Instructions for the task:
Pull every line with "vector" from the data.

*** Opening of Record set ***

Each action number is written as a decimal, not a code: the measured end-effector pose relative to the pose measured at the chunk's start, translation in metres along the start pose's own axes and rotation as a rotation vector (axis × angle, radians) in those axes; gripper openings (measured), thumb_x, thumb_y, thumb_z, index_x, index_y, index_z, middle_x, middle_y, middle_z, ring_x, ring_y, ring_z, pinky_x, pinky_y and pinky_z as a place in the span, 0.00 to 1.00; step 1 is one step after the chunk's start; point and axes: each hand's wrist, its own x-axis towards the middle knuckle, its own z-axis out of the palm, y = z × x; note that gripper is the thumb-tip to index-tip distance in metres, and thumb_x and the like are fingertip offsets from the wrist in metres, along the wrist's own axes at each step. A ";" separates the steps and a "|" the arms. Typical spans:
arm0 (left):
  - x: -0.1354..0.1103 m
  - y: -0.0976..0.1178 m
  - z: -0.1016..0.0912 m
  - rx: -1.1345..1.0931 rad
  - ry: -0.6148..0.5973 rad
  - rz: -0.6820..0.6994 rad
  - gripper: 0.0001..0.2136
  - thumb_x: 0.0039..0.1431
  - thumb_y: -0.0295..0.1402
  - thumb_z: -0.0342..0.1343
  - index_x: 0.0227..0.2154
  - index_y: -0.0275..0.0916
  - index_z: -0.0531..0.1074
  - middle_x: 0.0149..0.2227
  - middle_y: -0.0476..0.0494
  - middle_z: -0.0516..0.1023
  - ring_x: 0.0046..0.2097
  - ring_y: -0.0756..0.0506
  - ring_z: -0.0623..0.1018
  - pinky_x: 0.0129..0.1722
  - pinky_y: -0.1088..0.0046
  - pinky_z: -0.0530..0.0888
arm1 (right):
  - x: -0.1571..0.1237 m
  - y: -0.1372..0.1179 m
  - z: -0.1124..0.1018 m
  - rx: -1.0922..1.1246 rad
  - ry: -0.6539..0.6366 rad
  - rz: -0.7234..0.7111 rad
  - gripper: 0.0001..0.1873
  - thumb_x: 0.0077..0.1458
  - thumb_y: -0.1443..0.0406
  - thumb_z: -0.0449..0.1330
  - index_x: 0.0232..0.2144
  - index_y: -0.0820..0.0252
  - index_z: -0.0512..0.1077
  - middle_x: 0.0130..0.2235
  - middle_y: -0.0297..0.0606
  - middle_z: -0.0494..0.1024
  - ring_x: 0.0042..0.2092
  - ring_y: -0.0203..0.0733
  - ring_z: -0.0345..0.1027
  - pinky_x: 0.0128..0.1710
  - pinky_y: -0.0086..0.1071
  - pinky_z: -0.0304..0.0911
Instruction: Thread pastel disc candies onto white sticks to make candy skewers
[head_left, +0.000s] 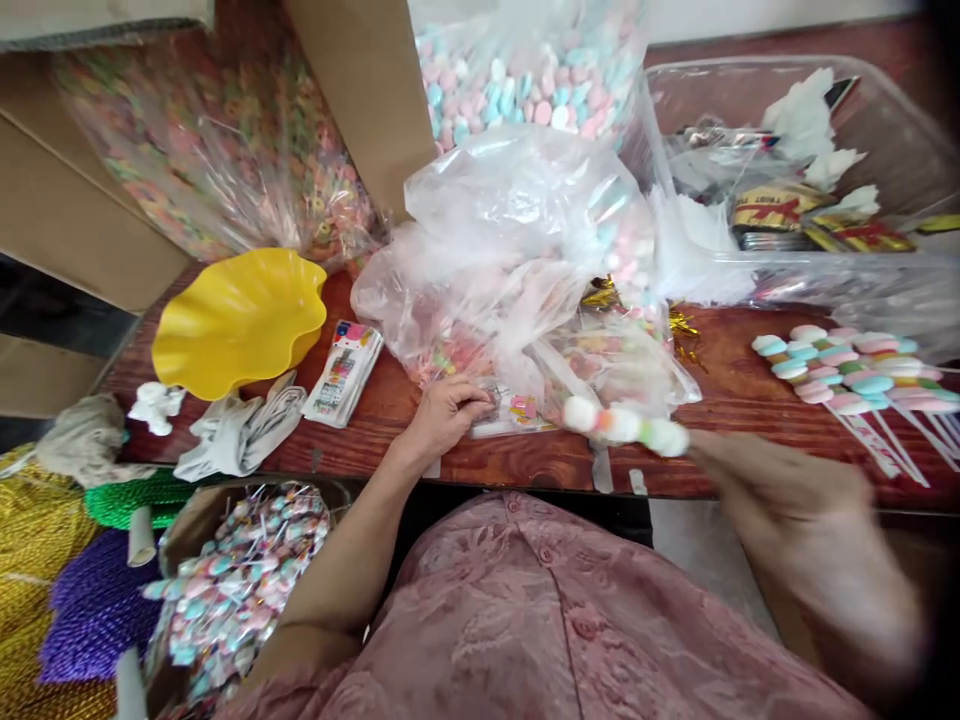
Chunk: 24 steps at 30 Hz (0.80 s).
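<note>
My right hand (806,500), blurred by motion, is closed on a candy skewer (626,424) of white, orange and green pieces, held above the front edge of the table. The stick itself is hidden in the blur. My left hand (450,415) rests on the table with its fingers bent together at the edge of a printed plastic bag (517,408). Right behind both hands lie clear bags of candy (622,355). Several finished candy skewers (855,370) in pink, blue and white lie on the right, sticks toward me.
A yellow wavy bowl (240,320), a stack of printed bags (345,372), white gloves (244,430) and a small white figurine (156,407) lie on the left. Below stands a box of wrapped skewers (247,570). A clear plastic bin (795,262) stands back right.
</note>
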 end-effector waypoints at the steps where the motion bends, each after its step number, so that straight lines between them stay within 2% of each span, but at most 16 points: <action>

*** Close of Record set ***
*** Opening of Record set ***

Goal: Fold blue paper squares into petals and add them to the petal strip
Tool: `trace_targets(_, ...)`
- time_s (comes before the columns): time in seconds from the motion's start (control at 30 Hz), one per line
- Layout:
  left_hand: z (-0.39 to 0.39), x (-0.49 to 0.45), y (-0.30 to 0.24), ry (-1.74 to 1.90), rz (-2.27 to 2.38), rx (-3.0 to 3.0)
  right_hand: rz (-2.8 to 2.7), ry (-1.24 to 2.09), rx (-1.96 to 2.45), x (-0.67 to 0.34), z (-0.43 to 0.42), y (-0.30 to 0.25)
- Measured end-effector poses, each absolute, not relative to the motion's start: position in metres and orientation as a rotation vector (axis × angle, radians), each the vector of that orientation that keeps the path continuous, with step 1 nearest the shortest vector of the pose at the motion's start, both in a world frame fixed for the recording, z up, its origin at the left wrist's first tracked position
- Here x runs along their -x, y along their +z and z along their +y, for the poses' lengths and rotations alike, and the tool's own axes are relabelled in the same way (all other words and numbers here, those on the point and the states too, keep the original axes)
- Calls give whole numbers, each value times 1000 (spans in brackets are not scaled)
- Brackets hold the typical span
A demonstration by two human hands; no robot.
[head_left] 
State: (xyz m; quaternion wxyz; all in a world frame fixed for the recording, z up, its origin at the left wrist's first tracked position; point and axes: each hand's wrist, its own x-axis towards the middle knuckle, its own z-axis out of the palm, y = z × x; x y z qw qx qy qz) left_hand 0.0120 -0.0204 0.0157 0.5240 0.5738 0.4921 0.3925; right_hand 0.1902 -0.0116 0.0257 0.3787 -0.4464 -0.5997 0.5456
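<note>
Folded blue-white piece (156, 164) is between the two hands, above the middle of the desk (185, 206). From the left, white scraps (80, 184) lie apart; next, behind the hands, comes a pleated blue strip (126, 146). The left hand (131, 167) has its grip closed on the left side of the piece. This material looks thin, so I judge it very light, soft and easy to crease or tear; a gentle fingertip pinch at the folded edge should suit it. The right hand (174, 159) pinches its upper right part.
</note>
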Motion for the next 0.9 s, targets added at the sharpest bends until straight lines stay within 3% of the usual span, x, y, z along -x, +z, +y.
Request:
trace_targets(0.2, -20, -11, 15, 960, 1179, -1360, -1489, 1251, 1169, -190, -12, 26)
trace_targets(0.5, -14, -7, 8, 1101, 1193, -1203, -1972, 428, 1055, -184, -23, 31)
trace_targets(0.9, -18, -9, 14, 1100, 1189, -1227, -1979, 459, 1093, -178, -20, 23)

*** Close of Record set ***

Exercise answer:
Each action number is written as a decimal, not a code: the measured end-effector pose relative to the pose measured at the chunk's start, translation in metres along the start pose's own axes and rotation as a rotation vector (axis × angle, radians) in those axes; gripper openings (measured), thumb_x, thumb_y, thumb_z, index_x, index_y, index_z, middle_x, middle_y, middle_z, ring_x, ring_y, ring_z, pinky_x, pinky_y and pinky_z as a place in the span, 0.00 to 1.00; step 1 is one step after the chunk's start; point and axes: each hand's wrist, its own x-axis towards the middle knuckle, its own z-axis out of the palm, y = z × x; note that gripper is the thumb-tip to index-tip distance in metres, and thumb_x and the like are fingertip offsets from the wrist in metres, along the wrist's own axes at each step. A ";" separates the steps and a "|" the arms. Typical spans:
- Measured end-effector poses, each absolute, not relative to the motion's start: position in metres and orientation as a rotation vector (axis × angle, radians), each the vector of that orientation that keeps the path continuous, with step 1 nearest the shortest vector of the pose at the motion's start, both in a world frame fixed for the recording, z up, its origin at the left wrist's first tracked position

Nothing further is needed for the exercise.